I buffed the bowl with the Tripoli and then used isopropyl alcohol on cotton pads to dab off the stain on the high spots. The finish is rough so to scrub it with the pads leaves behind a lot of cotton bits. I sanded the surface of the bowl with a fine grit sanding sponge to remove more of the black stain from the high spots and to soften the rustication. I stained the bowl and shank with a coat of walnut stain to give some depth and highlights to the bowl. I had asked online how to finish bamboo and received a step by step response from James of JSEC pipes. He said to stabilize the cracks in the bamboo with superglue and then to sand the bamboo with 600 grit wet dry sandpaper and follow that with 1500 grit sandpaper.
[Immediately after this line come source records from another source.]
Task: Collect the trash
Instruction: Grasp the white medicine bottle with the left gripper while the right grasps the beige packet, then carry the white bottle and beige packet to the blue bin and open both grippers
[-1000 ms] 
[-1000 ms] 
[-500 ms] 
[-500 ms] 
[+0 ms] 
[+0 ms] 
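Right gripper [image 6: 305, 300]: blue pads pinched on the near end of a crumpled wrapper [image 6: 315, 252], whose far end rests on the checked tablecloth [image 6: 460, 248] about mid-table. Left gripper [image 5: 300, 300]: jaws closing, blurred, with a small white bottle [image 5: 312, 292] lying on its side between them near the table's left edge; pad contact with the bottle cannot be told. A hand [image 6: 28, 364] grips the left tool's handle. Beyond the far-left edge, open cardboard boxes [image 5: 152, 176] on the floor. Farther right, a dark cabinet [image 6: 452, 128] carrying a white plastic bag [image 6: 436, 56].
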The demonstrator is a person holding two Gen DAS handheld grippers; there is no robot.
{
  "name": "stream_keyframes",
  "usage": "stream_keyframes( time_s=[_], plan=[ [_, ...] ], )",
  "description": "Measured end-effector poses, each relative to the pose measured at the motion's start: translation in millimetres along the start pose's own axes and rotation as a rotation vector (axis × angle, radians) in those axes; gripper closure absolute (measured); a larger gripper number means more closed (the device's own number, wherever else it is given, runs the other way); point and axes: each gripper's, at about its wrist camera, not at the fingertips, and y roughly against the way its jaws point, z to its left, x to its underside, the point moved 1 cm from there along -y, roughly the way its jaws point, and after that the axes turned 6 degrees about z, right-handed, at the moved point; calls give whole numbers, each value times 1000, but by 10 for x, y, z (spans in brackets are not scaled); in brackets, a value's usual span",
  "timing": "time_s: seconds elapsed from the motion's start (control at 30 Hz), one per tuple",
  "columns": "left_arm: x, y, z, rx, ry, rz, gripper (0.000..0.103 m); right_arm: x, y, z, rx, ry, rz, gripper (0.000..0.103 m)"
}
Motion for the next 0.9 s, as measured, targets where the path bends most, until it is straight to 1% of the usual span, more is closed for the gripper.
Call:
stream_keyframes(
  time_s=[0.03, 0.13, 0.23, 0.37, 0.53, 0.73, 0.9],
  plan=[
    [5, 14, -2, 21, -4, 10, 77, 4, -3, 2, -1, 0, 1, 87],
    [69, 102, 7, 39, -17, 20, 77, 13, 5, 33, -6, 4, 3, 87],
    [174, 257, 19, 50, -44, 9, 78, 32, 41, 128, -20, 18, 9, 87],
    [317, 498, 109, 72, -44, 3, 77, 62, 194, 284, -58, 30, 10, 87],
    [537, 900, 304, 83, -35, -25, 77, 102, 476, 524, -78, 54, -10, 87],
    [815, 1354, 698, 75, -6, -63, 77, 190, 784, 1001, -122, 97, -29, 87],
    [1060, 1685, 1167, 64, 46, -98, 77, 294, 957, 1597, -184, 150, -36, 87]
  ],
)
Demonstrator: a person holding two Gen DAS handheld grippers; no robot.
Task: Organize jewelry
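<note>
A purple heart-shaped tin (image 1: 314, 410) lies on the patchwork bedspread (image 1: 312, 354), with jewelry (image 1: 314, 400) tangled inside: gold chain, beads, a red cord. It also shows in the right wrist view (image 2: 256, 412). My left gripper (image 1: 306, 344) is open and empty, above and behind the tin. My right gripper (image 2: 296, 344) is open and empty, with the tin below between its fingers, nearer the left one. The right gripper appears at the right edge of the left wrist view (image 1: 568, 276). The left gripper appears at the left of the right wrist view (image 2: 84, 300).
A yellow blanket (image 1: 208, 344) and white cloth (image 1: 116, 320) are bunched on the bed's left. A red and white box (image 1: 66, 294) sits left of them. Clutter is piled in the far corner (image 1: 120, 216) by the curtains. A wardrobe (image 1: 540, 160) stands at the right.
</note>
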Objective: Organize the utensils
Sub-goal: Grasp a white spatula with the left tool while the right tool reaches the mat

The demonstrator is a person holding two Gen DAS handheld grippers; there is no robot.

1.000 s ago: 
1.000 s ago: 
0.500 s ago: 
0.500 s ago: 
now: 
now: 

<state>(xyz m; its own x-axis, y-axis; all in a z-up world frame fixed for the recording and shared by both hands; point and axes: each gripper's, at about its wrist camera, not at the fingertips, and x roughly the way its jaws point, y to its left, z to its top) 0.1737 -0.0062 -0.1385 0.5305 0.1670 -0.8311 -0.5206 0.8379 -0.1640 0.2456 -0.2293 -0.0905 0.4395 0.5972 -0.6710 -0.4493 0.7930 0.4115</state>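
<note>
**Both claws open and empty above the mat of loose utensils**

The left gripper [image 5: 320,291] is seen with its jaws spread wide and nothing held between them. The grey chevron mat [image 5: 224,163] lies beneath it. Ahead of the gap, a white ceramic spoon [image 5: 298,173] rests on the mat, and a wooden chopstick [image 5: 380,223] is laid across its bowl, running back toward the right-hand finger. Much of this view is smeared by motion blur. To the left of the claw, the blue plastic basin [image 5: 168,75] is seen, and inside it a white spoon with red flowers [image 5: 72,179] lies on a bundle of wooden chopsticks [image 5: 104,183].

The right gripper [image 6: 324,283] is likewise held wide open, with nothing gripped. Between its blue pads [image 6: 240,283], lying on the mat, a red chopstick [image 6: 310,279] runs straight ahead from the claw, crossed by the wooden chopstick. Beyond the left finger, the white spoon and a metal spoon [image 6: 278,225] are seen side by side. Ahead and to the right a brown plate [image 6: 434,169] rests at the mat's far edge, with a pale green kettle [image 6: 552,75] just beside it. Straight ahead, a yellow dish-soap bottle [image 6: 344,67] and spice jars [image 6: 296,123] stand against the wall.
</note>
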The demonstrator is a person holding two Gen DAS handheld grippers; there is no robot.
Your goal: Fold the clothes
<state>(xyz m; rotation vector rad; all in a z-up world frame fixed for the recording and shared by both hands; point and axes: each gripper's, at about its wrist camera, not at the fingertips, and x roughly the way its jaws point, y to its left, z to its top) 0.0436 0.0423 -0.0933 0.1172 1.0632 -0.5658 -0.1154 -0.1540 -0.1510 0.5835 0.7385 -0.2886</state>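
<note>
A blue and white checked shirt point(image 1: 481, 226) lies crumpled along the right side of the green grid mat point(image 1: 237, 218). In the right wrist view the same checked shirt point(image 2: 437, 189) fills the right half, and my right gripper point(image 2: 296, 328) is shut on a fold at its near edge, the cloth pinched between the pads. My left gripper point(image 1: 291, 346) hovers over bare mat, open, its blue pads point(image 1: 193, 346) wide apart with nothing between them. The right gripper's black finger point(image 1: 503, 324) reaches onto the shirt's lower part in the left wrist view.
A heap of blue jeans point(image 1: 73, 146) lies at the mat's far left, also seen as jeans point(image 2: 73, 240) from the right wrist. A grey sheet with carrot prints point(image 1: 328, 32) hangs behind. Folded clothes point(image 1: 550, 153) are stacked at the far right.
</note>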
I followed that process to the letter. The change in the surface of the bamboo was noticeable. It was smooth and had a developing patina on the surface. I then took the next steps in the process and rubbed the shank down with Danish Oil. James said the he generally gave multiple coats of Danish Oil over several days. The photo below was taken after the bowl had been stained with the walnut and the shank sanded as described above. It also shows the first coat of Danish Oil on the stem. After about one hour the oil had dried to a matte finish on the bamboo.
While the Danish Oil was drying on the bamboo I worked on the stem. I sanded it with 220 grit sandpaper to reduce the diameter of the saddle to match the shank diameter. I then used a medium grit sanding sponge and 600 grit sandpaper. I then sanded the stem with my usual array of micromesh sanding pads. I wet sanded with 1500-2400 grit pads and dry sanded with 3200-12,000 grit pads. I rubbed the stem down with Obsidian Oil and let it soak into the vulcanite.
When the bamboo had dried I buffed it with White Diamond on the buffing wheel. I buffed bowl and stem as well. I took the next series of four photos before I gave the bamboo a second coat of the Danish Oil. The pipe is beginning to look finished. I like the look of the black bamboo with this treatment – there is a rich patina beginning to show up on the shank now.
I gave it a second and third coat of Danish Oil and then buffed the bamboo with White Diamond. I gave the stem and the bowl a light buff as well. The bamboo is looking really nice. I like the developing patina that is coming from the finishing. I gave the shank and stem multiple coats of carnauba wax and then buffed to a shine with a clean flannel buff. The finished pipe is picture below. This weekend I hope to take it on its inaugural smoke!